Many HPC applications can benefit by using LIBXSMM, a library targeting Intel processors for small, dense or sparse matrix multiplications, and small convolutions. LIBXSMM is a cross-organization effort that includes scientists from UCSD and Intel. The library is freely available on github.

Heinecke observes that HPC is moving in new directions, particularly as “Lower precision needs to play an important role in HPC these days as it sees enormous increase due to deep learning” along with fused simulations where operations from multiple tasks occur in parallel exploit the SIMD capability of modern CPUs.

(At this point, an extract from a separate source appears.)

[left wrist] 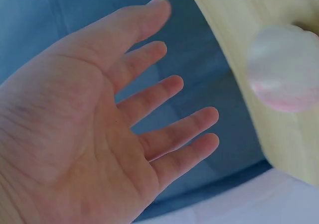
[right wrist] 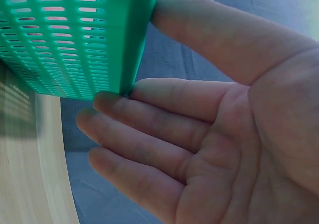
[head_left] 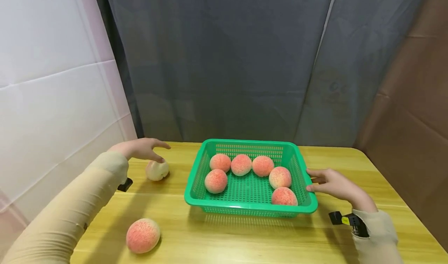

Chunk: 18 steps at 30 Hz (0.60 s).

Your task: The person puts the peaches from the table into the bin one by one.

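Observation:
My left hand (head_left: 143, 149) is held over the far left of the table, fingers extended. A pale, cream-coloured peach (head_left: 156, 171) sits just below it; in the left wrist view the palm is bare and that peach (left wrist: 285, 68) lies apart from the fingertips. At the right end of a green plastic basket (head_left: 245, 206), my right hand (head_left: 337, 185) touches the rim with its thumb and fingertips, the fingers fairly straight. Inside the basket, several pink peaches (head_left: 241, 165) lie along the back and both sides. Another pink peach (head_left: 143, 236) rests on the table at the front left.
The wooden table (head_left: 245, 240) ends at a dark grey curtain (head_left: 224, 69) behind the basket. White cloth (head_left: 59, 93) hangs on the left and brown cloth (head_left: 416, 100) on the right.

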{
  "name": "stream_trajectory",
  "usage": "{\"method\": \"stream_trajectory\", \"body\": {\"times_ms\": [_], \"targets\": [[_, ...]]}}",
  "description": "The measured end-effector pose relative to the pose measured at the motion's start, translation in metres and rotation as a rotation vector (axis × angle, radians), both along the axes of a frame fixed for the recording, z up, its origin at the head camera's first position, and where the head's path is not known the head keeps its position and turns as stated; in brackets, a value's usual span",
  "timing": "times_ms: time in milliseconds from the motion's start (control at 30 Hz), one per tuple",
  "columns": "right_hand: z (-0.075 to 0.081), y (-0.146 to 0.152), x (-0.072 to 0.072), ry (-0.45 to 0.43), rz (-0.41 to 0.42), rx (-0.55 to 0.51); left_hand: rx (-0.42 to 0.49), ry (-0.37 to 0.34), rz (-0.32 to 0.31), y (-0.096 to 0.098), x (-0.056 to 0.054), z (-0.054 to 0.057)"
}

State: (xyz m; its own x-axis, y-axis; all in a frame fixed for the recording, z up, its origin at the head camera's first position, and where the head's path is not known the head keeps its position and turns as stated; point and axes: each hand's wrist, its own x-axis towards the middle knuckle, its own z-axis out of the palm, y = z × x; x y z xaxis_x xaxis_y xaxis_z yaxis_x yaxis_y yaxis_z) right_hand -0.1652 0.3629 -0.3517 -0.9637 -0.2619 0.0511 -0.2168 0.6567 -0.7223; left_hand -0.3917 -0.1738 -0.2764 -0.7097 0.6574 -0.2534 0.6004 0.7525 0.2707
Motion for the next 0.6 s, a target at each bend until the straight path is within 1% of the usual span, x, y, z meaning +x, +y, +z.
{"method": "stream_trajectory", "body": {"times_ms": [133, 233, 300, 367, 500, 600], "targets": [[-0.001, 0.001, 0.0, -0.001, 0.011, -0.012, 0.043, -0.053, 0.042, -0.012, -0.013, -0.018], [-0.003, 0.001, -0.001, -0.014, 0.025, -0.027, 0.066, -0.126, 0.085, -0.018, -0.02, -0.032], [-0.004, 0.001, -0.002, -0.019, 0.027, -0.033, 0.072, -0.168, 0.106, -0.02, -0.025, -0.038], [-0.004, 0.001, -0.003, -0.018, 0.028, -0.036, 0.075, -0.202, 0.124, -0.021, -0.03, -0.043], [-0.004, 0.004, -0.004, -0.01, 0.024, -0.041, 0.085, -0.256, 0.152, -0.023, -0.038, -0.048], [-0.003, 0.005, -0.004, -0.014, 0.02, -0.047, 0.073, -0.285, 0.169, -0.025, -0.042, -0.053]]}}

Lower precision needs to play an important role in HPC these days as it sees enormous increase due to deep learning — Alexander Heinecke, Research Scientist at Intel Labs

Deep-learning research is redefining our understanding of numerical precision. Running with lower precision increases the effective data item throughput from memory. For example, using single-precision (32-bit) numbers instead of double-precision (64-bit) numbers means the processor can effectively fetch twice as many floating point values per second.

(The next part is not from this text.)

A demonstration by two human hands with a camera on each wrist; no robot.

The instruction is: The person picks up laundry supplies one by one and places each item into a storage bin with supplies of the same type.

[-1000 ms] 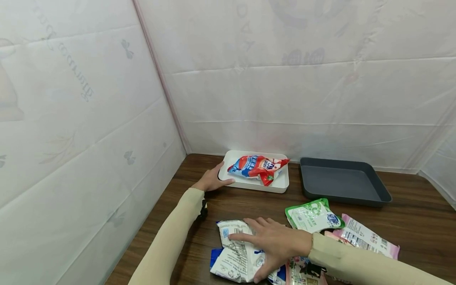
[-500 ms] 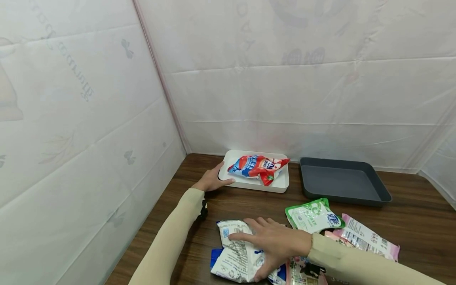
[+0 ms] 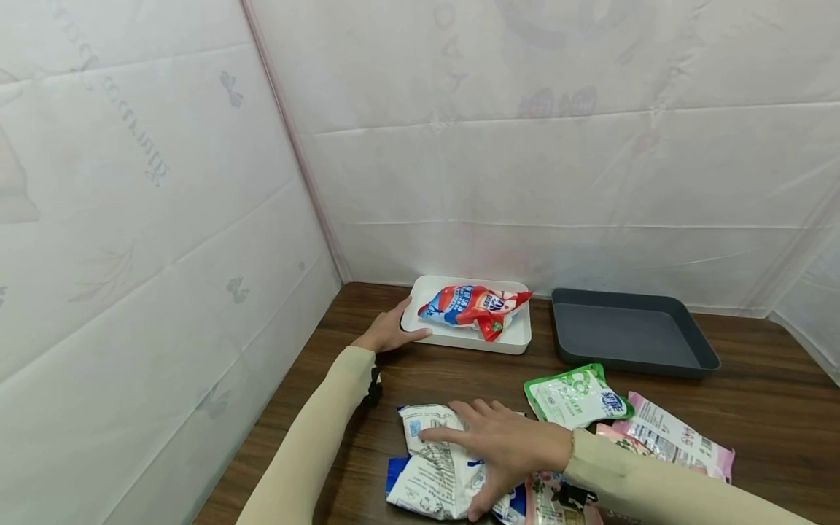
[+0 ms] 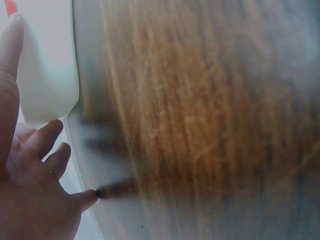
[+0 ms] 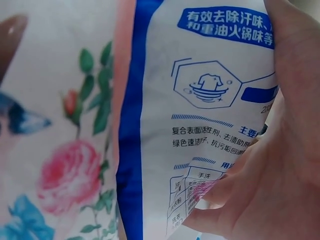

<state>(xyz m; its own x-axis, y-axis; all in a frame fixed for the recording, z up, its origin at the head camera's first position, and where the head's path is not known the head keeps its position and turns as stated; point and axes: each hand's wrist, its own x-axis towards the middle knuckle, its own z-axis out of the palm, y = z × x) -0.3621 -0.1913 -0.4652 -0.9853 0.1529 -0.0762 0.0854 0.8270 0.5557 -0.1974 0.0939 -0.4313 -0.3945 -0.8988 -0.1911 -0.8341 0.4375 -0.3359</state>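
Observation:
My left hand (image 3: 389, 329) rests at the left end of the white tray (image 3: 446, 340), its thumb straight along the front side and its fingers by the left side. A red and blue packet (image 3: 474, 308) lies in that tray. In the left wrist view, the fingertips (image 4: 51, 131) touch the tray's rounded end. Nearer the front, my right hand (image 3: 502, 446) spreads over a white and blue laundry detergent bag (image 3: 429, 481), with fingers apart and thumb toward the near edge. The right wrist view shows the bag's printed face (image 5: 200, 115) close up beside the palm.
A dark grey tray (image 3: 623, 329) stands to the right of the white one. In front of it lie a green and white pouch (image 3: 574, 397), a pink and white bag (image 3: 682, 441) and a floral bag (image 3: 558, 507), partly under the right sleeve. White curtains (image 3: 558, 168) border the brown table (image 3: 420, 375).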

Running with reduced precision helps to speed the computationally intensive training of deep neural networks (DNNs).

LIBXSMM brings this same performance benefit to HPC applications, specifically to the widely used small and sparse matrix operations. Coupled with custom, architecture JIT (Just in Time) architecture specific compilation, the LIBXSMM library delivers both high performance and scaling to many generations of Intel processors. For example, LIBXSMM can achieve a very high percentage of peak theoretical performance for sparse matrix operations on Intel processors ranging from 78% on the latest Intel Xeon Phi 7295 (codename Knights Mill) processor containing 72 cores to 70% an Intel Xeon Scalable Processor 8180 processor with 28 cores. Older processors also benefit from LIBXSMM as well.

Extreme performance HPC examples

These benefits, coupled with fused simulations greatly benefit even high-precision HPC codes.

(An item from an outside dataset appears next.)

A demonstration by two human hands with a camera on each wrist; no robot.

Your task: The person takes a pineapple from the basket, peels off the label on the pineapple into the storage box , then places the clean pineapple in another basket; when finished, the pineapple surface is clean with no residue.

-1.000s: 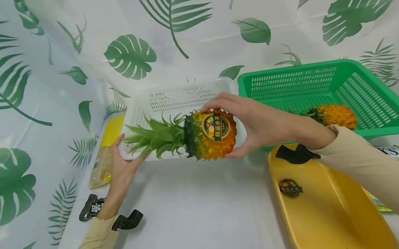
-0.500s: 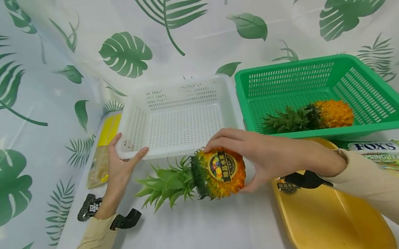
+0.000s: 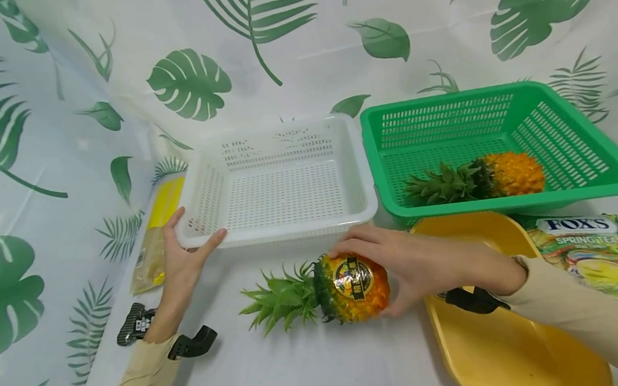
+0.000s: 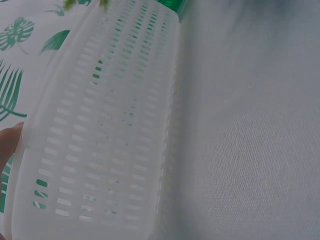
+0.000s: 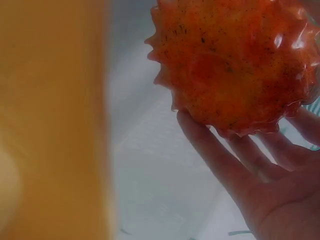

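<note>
In the head view, a pineapple (image 3: 350, 300) with a dark round sticker lies sideways, low over the white table, its green crown pointing left. My right hand (image 3: 416, 263) grips its orange body from the right, thumb below and fingers above. The right wrist view shows the pineapple's glossy base (image 5: 225, 70) against the fingers (image 5: 215, 155). Behind it is a white perforated basket (image 3: 290, 236) with nothing inside. My left hand (image 3: 183, 262) holds that basket's front left corner, thumb on the front rim. In the left wrist view, the basket's side wall (image 4: 95, 130) fills the left half.
To the right of the white basket stands a green basket (image 3: 511, 205) with another pineapple (image 3: 515, 174) inside. A yellow tub (image 3: 488, 347) sits in front of it, beside a FOX'S candy bag (image 3: 583, 253). A yellow-topped packet (image 3: 155, 238) lies at left.
My right hand has brought the pineapple from over the white basket forward and down to the table in front, slightly rightward. The left hand stays at the basket corner.
</note>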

Heinecke made his performance and scaling claims concrete by reporting 64-bit floating-point performance exceeding 10 PF/s on the NERSC (National Energy Research Scientific Computing Center) Cori-II supercomputer along with scalability results from 32 to 3200 nodes on the Argonne Theta supercomputer.

More specifically, in collaboration with Intel, Alexander Breuer and Yifeng Cui at the San Diego Supercomputer Center (SDSC) at the University of California San Diego have developed a new seismic software package called EDGE (Extreme-Scale Discontinuous Galerkin Environment). The latest simulations use LIBXSMM and are the fastest in the world to date. Scientists can use this simulation to better predict ground motions to save lives and minimize property damage.

Figure 1: LOH.1 benchmark example mesh and material regions (Image courtesy ISC’16)

The UCSD blog reports that the UCSD researchers achieved 10.4 PFLOP/s (or 10.4 quadrillion calculations per second) on the NERSC Cori-II supercomputer. This broke the previous seismic performance record of 8.6 PFLOPS conducted on China’s Tianhe-2 supercomputer.

In collaboration with Intel, Alexander Breuer and Yifeng Cui of SDSC broke the previous seismic performance record of 8.6 PFLOPS conducted on China’s Tianhe-2 supercomputer. — UCSD blog.

The research projects is part of a collaboration announced in early 2016 under which Intel opened a computing center at SDSC to focus on seismic research.

The LIBXSMM github wiki shows that LIBXSMM library is a general HPC solution. Specifically, LIBXSMM has been used in CP2K (an open source molecular dynamic package), spectral element codes, the innovative PyFR Python-based computational fluid dynamics (CFD) package, and the Eigen Math library for automating driving workloads[i]. Not surprisingly, the wiki shows that LIBXSMM also benefits deep-learning packages as well.

Optimized matrix operations tie deep-learning to HPC via LIBXSMM

Heinecke observes that deep-learning is fast becoming the next “killer app” that exhibits very regular compute patterns that can be performed at lower precision. To benefit deep-learning, hardware vendors are introducing special function units like Intel’s QFMA to speed matrix multiplications. Intel notes that the Quad Fused Multiply Add (QFMA) “doubles the amount of single precision performance”. [ii]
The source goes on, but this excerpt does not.